Frankenheimer also admitted he made the film in part because of the financial failure of The Impossible Object. "I want to make pictures that one sees", he said. "There's a great public out there and you have to reach them; otherwise you're not in the movie business." Prior to production beginning, Frankenheimer brought in Pete Hamill to re-write all of the dialogue. William Friedkin stated that he never had an interest in doing a sequel to the film and also never watched the film.

==Score==
The music was composed and conducted by Don Ellis, who returned from the original film. A soundtrack CD was released by Film Score Monthly in 2005 and paired with the music from the first film.

==Reception==
On release, French Connection II attracted positive reactions from the press and fared well at the box office, though nowhere near as well as its predecessor. The review aggregator Rotten Tomatoes gives the film a score of 83% based on 40 reviews. The consensus summarizes: "Flawed and more conventional than its predecessor, French Connection II still offers a wealth of dynamic action and gritty characterizations." Metacritic, which uses a weighted average, assigned the a score of 68 out of 100, based on 9 critics, indicating "generally favorable" reviews.

Roger Ebert of the Chicago Sun-Times gave the film two and a half out of four stars, feeling that Detective Jimmy "Popeye" Doyle's heroin detox sequence halfway through the film, while well-acted by Hackman, stripped the film's momentum. He said that "if Frankenheimer and his screenplay don't do justice to the character (of Det. Jimmy "Popeye" Doyle), they at least do justice to the genre, and this is better than most of the many cop movies that followed The French Connection into release."

Vincent Canby wrote in his review in The New York Times, "Popeye is a colorful and interesting—though hardly noble—character, and when the Marseille drug people kidnap him, forcibly create a heroin habit in him, and then release him, you have a very special kind of jeopardy that the film and Mr. Hackman exploit most effectively."

Arthur D. Murphy of Variety called the film "an intelligent action melodrama" with a performance from Hackman that was so "excellent" as to "suggest the possibility of winning another major award for the same character in a sequel film."

Gene Siskel of the Chicago Tribune awarded three stars out of four and wrote, "Too many Popeye histrionics turns one of the screen's more compelling characters into a bit of a cartoon. And when Hackman is shot full of heroin by the Frenchman's thugs, once again the action is overplayed ... Despite these objections, French Connection II concludes with a wallop that argues persuasively for its being seen."

Paul D. Zimmerman wrote in Newsweek that Doyle's drug addiction in the middle of the film "stalls the story" and that the action-packed climax "seems executed for those seeking the shoot-'em-up sequel that Frankenheimer apparently wanted to avoid. If the movie ultimately doesn't work, this can be said in Frankenheimer's defense: that, with every right and probably much pressure to do so, he refused to rip off The French Connection as so many films with other names already had."
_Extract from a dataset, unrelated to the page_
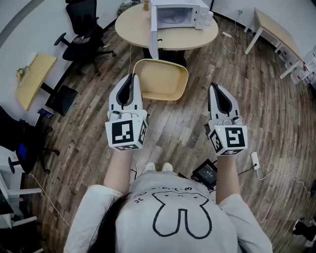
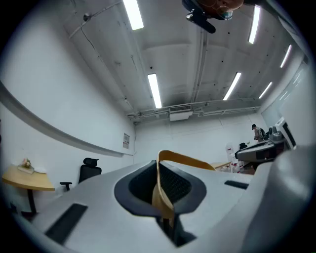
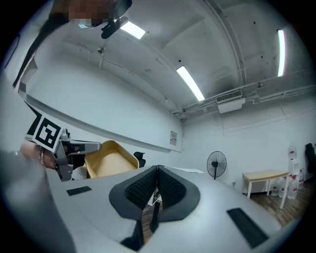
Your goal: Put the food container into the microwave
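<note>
The left tool pinches the near rim of the tan container, with the thin edge caught between its pads. The container hangs in the air above the wood floor, tilted, its hollow facing the person. The right tool is pressed together with nothing between its pads, and it sits level beside the left one, apart from the container. Ahead, the white microwave stands on a round surface with its door swung open. A black chair stands left of the surface.
</note>
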Action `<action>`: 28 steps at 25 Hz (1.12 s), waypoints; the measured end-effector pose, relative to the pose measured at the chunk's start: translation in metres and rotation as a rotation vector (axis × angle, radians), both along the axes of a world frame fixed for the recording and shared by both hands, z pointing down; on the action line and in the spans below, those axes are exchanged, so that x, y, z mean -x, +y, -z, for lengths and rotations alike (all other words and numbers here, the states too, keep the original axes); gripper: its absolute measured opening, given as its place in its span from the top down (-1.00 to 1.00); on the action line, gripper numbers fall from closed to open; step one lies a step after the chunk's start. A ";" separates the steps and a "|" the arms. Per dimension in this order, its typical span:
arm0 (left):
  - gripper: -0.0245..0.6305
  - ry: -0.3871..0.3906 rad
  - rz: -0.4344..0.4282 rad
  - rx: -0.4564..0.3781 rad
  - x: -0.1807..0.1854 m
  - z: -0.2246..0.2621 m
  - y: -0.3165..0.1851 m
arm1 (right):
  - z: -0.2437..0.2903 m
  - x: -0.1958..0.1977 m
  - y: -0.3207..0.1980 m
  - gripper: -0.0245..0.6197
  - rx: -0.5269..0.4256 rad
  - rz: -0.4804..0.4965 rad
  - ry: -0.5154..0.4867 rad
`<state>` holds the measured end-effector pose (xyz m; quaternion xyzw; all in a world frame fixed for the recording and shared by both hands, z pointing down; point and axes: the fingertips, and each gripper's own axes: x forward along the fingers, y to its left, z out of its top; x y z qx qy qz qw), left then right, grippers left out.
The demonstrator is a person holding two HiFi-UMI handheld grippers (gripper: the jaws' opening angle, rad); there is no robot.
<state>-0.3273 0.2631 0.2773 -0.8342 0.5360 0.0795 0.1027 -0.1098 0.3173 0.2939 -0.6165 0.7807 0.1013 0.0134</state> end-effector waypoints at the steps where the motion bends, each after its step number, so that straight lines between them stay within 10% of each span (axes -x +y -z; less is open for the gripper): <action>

Charles Champlin of the Los Angeles Times wrote, "French Connection II is an audience picture, bold and vigorous, opting for action rather than nuance. There is none of the lingering irony of French Connection I. Vivid characterizations and plot are all, and they are whiz-bang."

Gary Arnold of The Washington Post wrote that "this is not a sequel that was really crying to be made ... John Frankenheimer's direction of French Connection II isn't bad, but it also isn't ingenious or exciting enough to compensate for the perfunctory screenwriting."

French Connection II earned North American rentals of $5.6 million, surpassing its $4.3 million budget. On the DVD commentary of the film, lead actor Gene Hackman remarked that the disappointing box office may have been due to the four-year gap between releases of the original and its sequel.

In 2009, Empire rated French Connection II to be the 16th greatest film sequel.